We really did take a moon shot to be able to make this work. I was a new CMO at Xerox. It’s a company that wants to reshape how you think about us, which means we had to take a risk. We have an incredibly supportive CEO who understood that we need to be able to tell this story about what we stand for today in a unique and compelling way. There’s a leap of faith but sometimes you have to go for it because the potential will be great.

Can you talk a bit about the storytelling in the campaign?

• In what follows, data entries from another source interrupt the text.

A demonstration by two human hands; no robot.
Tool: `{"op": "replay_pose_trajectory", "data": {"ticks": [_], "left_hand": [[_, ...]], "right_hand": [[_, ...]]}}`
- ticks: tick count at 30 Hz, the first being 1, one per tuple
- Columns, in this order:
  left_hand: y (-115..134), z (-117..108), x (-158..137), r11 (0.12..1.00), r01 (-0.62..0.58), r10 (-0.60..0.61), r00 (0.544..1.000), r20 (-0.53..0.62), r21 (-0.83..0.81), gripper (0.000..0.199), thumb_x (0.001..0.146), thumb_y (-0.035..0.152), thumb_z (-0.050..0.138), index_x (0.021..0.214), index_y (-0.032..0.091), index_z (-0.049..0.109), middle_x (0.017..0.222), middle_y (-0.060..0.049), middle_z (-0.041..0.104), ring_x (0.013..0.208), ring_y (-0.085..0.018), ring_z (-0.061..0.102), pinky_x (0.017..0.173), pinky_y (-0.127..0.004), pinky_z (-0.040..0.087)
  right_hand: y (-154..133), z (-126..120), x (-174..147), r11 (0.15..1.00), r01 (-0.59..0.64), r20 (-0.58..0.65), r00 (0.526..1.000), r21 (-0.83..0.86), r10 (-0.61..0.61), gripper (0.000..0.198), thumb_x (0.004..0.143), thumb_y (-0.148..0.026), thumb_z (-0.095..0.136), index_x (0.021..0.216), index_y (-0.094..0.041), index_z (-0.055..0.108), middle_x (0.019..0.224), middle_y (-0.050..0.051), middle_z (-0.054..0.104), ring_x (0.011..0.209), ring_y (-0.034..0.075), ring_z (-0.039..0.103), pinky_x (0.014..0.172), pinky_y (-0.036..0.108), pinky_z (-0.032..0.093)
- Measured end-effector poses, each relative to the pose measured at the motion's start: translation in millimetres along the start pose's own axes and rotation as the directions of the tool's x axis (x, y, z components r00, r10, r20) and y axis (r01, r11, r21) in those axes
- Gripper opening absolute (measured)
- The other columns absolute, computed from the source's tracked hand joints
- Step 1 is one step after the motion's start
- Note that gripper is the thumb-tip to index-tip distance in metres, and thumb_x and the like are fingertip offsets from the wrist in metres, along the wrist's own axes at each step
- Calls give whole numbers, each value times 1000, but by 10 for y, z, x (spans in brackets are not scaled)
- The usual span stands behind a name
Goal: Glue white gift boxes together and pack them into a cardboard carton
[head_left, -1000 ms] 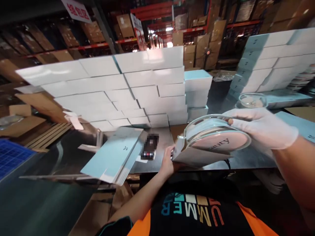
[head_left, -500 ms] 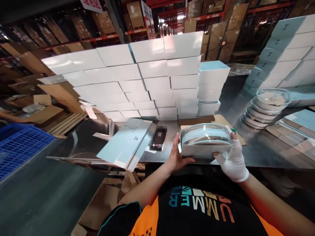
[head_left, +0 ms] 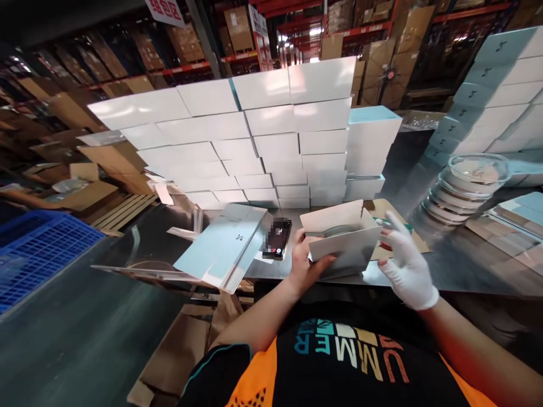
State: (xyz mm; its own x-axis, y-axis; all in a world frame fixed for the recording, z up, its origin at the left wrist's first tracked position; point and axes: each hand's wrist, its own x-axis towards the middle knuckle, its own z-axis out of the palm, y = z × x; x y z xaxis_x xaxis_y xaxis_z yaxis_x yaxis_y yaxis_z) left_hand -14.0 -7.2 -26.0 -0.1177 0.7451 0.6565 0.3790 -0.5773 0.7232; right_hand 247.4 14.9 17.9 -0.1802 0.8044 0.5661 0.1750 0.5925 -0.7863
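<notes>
A white cardboard box [head_left: 350,250] stands at the table's front edge with its top open and its flaps raised. Inside, the curved edge of a round, clear-rimmed item [head_left: 337,230] shows; the rest of it is hidden. My left hand [head_left: 307,261], bare, grips the box's left end, thumb on the near wall. At the box's right end is my right hand [head_left: 408,270] in a white glove, fingers spread and apart from the wall. Beneath and behind the box lies a brown cardboard sheet [head_left: 419,242], with something green and red partly hidden near the glove.
White boxes [head_left: 271,118] form a tall wall behind. A phone [head_left: 278,240] and flat pale-blue cartons [head_left: 216,243] lie to the left. Stacked round clear containers [head_left: 460,195] stand right, near more boxes [head_left: 487,93]. A blue crate [head_left: 46,254] is at far left.
The box has turned and its flaps now stand up, covering most of the round items. My right hand has come off its right end; my left hand still holds the left end.
</notes>
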Motion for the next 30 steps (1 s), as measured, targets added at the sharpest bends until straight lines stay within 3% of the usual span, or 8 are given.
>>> {"op": "replay_pose_trajectory", "data": {"ticks": [5, 11, 15, 18, 22, 24, 27, 30], "left_hand": [[79, 60, 67, 997, -78, 78, 997, 10, -17, 57, 94, 79, 78, 100, 23, 84, 94, -11, 72, 110, -33, 67, 100, -46, 60], [4, 65, 72, 996, -82, 83, 996, 21, -26, 57, 96, 79, 75, 101, 23, 82, 90, -9, 67, 113, -33, 65, 101, -46, 58], [-107, 135, -90, 990, -47, 42, 998, -43, -133, 67, 96, 77, 77, 133, 21, 73, 127, -16, 69, 121, -32, 67, 106, -46, 57], [-186, 156, -196, 989, -3, -10, 996, -85, -151, 85, 91, 81, 79, 152, 23, 63, 149, -20, 60, 136, -36, 63, 116, -51, 53], [-235, 67, -134, 997, -36, 39, 998, 48, -61, 65, 89, 79, 83, 125, 25, 81, 124, -15, 69, 131, -37, 63, 118, -55, 52], [-229, 21, -42, 996, -19, 21, 1000, 22, -90, 63, 87, 78, 87, 119, 25, 82, 113, -11, 70, 121, -34, 66, 113, -53, 54], [-188, -6, 92, 991, 62, -69, 996, -61, -120, 65, 85, 81, 87, 116, 25, 83, 113, -10, 70, 115, -31, 68, 109, -46, 55], [-129, 16, 193, 982, 138, -151, 983, -100, -131, 71, 85, 88, 82, 114, 23, 83, 118, -11, 72, 117, -31, 70, 106, -42, 56]], "right_hand": [[80, 269, 58, 927, -198, -48, 973, 319, 224, 90, 92, -94, 68, 150, -26, 69, 162, 16, 67, 150, 39, 66, 128, 59, 55], [-34, 341, 258, 928, -274, 2, 959, 253, 283, 89, 80, -99, 73, 128, -24, 75, 129, 13, 80, 121, 39, 77, 105, 52, 67], [6, 414, 252, 931, -350, -81, 930, 104, 359, 66, 90, -83, 72, 116, -22, 74, 111, 11, 80, 109, 34, 76, 103, 51, 65], [82, 513, 265, 945, -327, -237, 918, 6, 319, 52, 85, -61, 77, 120, -23, 68, 118, 11, 78, 110, 31, 75, 106, 50, 63], [229, 368, 342, 972, -233, -207, 951, 11, 230, 66, 90, -54, 71, 148, -26, 56, 141, 14, 73, 128, 31, 72, 116, 51, 60], [334, 94, 384, 952, -258, -150, 960, -166, 235, 60, 97, -57, 65, 147, -24, 60, 145, 17, 72, 132, 33, 71, 118, 55, 58], [547, -397, 415, 642, -433, -164, 885, -632, 436, 53, 94, -58, 72, 128, -17, 75, 133, 26, 74, 122, 42, 73, 109, 60, 60], [775, -713, 397, 357, -483, -102, 695, -799, 712, 35, 85, -39, 80, 112, -16, 82, 117, 24, 79, 109, 42, 77, 101, 55, 62]]}}
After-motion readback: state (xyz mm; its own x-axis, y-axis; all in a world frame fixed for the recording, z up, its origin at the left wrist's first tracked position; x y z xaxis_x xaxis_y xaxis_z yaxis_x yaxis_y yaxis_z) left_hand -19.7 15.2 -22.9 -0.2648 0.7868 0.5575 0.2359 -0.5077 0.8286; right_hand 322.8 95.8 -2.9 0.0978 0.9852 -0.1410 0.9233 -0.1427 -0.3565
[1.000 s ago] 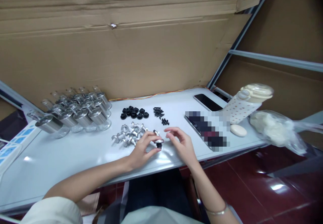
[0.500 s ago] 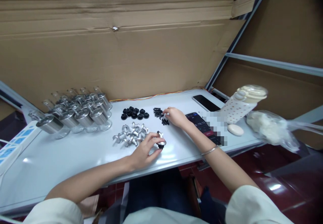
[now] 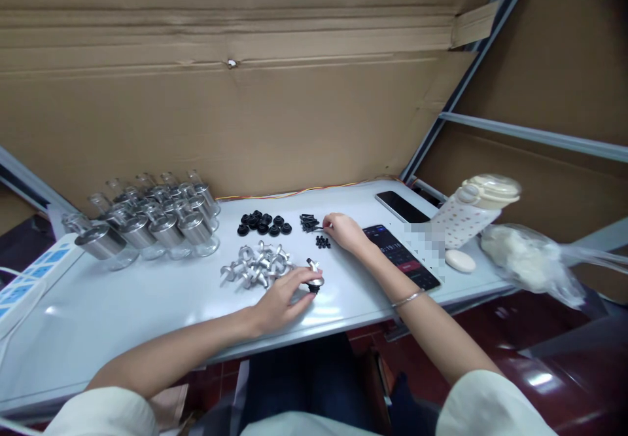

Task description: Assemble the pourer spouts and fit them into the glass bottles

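Observation:
My left hand (image 3: 279, 302) is closed round a silver metal bottle pourer (image 3: 315, 280) with a black ribbed stopper at its bottom and a small black piece at its top. My right hand (image 3: 342, 232) pinches a thin black tube (image 3: 318, 229) at the edge of a pile of similar black tubes (image 3: 307, 220). Just below lie several tiny black caps (image 3: 322, 242). A heap of silver pourer tops (image 3: 258, 266) sits left of the held pourer. Behind it are several black rubber stoppers (image 3: 263, 222).
Glass bottles with metal sleeves (image 3: 164, 230) stand at the left, near a power strip (image 3: 34, 279). To the right are a phone with a timer (image 3: 405, 259), another phone (image 3: 402, 207), a patterned tumbler (image 3: 466, 210), a white oval object (image 3: 460, 261) and a plastic bag (image 3: 524, 259).
My right hand has drawn slightly right from the black tube pile, and a thin tube now shows at its fingertips. My left hand keeps the pourer in nearly the same place.

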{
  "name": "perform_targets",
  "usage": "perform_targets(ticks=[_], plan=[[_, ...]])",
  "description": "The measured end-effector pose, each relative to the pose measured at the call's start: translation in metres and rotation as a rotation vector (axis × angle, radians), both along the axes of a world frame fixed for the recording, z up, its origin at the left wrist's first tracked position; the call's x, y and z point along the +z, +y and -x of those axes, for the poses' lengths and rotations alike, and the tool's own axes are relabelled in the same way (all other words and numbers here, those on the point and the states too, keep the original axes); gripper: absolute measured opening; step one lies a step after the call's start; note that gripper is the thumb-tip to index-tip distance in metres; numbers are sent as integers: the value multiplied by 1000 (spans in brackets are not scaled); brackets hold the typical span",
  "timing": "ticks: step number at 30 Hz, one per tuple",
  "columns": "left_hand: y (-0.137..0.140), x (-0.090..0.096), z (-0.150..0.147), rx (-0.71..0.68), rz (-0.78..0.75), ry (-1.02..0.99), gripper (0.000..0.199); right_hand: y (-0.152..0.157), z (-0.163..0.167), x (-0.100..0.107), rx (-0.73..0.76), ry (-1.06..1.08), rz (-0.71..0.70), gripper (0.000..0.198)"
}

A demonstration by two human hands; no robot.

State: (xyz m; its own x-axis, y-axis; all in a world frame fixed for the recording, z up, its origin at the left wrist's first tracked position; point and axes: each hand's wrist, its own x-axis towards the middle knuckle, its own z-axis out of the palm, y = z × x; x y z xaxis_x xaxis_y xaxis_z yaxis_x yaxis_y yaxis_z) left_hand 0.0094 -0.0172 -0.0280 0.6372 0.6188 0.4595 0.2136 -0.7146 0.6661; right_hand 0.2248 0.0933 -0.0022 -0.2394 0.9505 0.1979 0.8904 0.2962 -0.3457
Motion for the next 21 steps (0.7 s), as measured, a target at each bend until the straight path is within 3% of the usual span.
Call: perform_targets(ticks=[6,10,13,17,21], plan=[[1,1,-1,64,85,-20,34,-56,14,7,-34,241,-79,11],[3,-3,-2,91,195,-79,28,-103,40,-19,-140,864,-117,11],[3,-5,-3,97,293,-137,24,-118,54,-40,-222,1122,-61,16],[3,-7,-5,59,423,-232,40,-119,56,-45,-270,1243,-93,19],[2,-8,-6,55,493,-233,61,-122,55,-35,-178,1207,-120,17]])
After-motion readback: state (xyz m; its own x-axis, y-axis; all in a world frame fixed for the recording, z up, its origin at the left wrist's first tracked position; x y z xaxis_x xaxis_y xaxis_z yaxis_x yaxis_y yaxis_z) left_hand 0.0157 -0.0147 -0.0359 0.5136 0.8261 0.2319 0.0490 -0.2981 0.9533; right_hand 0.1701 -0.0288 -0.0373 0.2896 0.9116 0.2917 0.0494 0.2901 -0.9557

I’m a big believer in storytelling and the fact that we have to always show the outcome, not the input. Everyone’s very familiar with Xerox in terms of what it does. But I want to focus the story on what the outcome will be once you have had that [new] experience. And I don’t think that’s unique to Xerox, I think that’s something every brand has to do. Finding the story and then being able to use your technology, your product or your service to help show how that comes to life is a pretty natural thing for me. What you’re starting to look through is not the story – but which of the stories – and what’s the angle that’s going to be the most compelling to that audience?

Let’s talk about measurement. When you report back on this campaign, how do explain its effectiveness?

One of the decisions we made was to make it 100% digital. We wanted to create some sort of digital signature with every asset that we created. We wanted to take people on a journey that we could extend far beyond the book. We wanted to create assets that we could drip out. First, we started with a teaser: This is coming. Then we talked about the authors. Then we drove people to the website so they could sign-up for updates. Now that we’ve launched the book we are using those contacts to say, “come back.” We wanted to make sure we had this digital footprint that we could ultimately use for demand generation. Then, with the data that we collect across the journey, we can determine: Who is engaging? What types of businesses are they? What departments are they in? Why are they engaging? Where are they going? That will help us inform the content: What’s resonating? Where can we amplify? Where do things like social media complement the traditional search and digital platforms?

How did you extend your reach?

For us, it was about understanding and being dogged about who our target market really is. Xerox is not a consumer brand, it’s a b-to-b brand. You generally are looking at a larger or more technologically sophisticated company. The mom and pop shop is probably not our target audience. There’s better, more cost-effective lower feature products for them. That helps us define who really is that target audience. As you go in that b-tob environment you break those into buyers and users and you start to realize: I don’t need to reach millions and millions of people. We just need to reach the right audience in a repetitive fashion.

Do you have a major “do” and a major “don’t” for other CMOs?

One “do” would be: Take the big idea and socialize it around your company. Take time to discuss the broad implications with the CEO. What does it do for sales? How do the products get shown? How does HR benefit from it? For me, that really helped sell something that was a bit intangible for them. My “don’t” would be: Don’t lock everything down. Don’t try to control so much of the process that it’s not true, and that it doesn’t look authentic. There were points in there where we had to make decisions on whether we drove to SetThePageFree.com or whether we drove to Xerox and how much we were in the forefront or in the background. Don’t get so focused on putting your products in the foreground that you lose the authenticity of the program.